Reproduce exactly, from the data that follows, the line with "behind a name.", the line with "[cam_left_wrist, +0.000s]", and every line that lies between them.
═══ Extracted information ═══
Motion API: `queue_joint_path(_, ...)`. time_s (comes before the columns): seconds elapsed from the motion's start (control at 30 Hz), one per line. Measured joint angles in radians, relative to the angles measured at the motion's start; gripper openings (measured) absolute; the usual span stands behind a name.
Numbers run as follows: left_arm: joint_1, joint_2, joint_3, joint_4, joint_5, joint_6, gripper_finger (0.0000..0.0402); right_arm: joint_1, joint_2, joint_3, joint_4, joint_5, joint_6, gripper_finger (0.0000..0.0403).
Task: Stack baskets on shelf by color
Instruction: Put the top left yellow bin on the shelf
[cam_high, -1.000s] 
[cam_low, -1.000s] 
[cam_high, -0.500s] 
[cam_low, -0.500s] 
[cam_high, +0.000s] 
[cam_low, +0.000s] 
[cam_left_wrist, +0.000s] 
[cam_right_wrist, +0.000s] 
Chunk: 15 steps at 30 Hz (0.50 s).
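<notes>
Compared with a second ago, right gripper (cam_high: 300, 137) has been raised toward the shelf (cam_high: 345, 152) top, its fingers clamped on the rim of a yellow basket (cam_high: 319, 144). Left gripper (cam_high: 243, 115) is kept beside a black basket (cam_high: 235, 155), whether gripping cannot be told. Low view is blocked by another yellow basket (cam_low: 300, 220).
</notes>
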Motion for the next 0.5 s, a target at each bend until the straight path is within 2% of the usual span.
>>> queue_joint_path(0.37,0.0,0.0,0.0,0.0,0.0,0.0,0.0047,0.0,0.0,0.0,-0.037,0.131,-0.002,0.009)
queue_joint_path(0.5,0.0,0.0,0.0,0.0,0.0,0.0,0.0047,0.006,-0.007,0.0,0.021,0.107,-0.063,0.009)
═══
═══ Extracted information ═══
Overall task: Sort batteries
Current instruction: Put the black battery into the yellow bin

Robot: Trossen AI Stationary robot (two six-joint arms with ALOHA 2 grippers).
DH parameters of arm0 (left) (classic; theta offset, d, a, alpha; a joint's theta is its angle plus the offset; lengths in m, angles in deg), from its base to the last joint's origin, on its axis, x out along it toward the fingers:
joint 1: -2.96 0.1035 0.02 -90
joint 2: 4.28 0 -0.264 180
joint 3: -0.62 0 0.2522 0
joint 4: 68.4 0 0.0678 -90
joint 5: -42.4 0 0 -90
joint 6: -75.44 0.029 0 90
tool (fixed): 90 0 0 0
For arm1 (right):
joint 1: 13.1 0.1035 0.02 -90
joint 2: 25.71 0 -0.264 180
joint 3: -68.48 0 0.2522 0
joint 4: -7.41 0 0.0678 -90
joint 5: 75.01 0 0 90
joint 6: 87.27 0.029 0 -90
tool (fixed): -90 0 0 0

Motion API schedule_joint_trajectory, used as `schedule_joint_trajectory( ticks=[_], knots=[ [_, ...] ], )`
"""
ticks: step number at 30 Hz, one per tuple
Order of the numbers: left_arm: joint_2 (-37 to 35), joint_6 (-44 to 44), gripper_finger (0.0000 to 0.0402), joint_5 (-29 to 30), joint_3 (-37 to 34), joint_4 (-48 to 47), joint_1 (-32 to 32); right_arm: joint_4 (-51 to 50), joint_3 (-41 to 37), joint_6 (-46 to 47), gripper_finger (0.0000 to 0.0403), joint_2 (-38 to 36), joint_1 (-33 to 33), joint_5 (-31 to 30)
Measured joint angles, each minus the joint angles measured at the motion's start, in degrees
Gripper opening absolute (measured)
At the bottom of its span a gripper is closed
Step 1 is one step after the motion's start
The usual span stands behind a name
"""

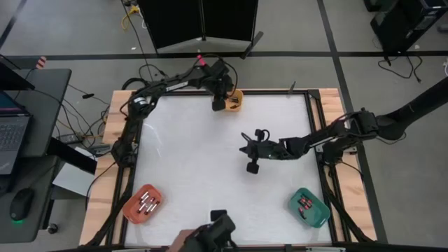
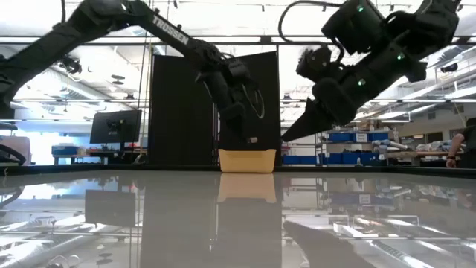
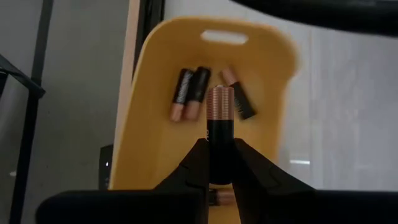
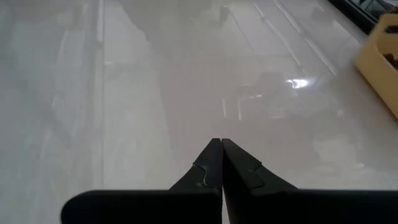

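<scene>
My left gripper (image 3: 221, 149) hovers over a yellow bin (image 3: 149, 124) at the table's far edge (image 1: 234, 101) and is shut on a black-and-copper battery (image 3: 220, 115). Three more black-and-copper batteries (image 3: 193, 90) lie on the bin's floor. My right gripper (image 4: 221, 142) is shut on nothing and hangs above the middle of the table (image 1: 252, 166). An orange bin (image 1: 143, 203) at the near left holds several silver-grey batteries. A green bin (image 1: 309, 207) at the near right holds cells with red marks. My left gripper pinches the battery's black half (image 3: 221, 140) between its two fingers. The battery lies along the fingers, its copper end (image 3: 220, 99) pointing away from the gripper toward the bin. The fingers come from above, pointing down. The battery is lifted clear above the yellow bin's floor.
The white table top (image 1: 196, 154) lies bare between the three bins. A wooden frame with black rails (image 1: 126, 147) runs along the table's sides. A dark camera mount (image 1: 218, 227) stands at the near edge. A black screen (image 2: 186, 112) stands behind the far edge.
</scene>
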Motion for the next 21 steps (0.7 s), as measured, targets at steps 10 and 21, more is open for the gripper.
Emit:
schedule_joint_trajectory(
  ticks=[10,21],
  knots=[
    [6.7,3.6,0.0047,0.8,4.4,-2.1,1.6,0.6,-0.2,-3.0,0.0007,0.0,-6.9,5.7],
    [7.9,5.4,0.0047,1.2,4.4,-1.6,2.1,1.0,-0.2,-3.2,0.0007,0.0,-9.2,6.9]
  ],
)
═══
**Answer box**
Motion API: `queue_joint_path(_, ...)`. time_s (comes before the columns): seconds elapsed from the motion's start (control at 30 Hz), one per line. Measured joint angles in radians, relative to the angles measured at the motion's start; gripper openings (measured) absolute; the usual span stands behind a name.
Numbers run as follows: left_arm: joint_1, joint_2, joint_3, joint_4, joint_5, joint_6, gripper_finger (0.0000..0.0402); right_arm: joint_1, joint_2, joint_3, joint_4, joint_5, joint_6, gripper_finger (0.0000..0.0403).
Task: Stack baskets on shelf by color
Instruction: Put the top left yellow bin on the shelf
[cam_high, -1.000s] 
[cam_low, -1.000s] 
[cam_high, -0.500s] 
[cam_low, -0.500s] 
[cam_high, +0.000s] 
[cam_low, +0.000s] 
[cam_left_wrist, +0.000s] 

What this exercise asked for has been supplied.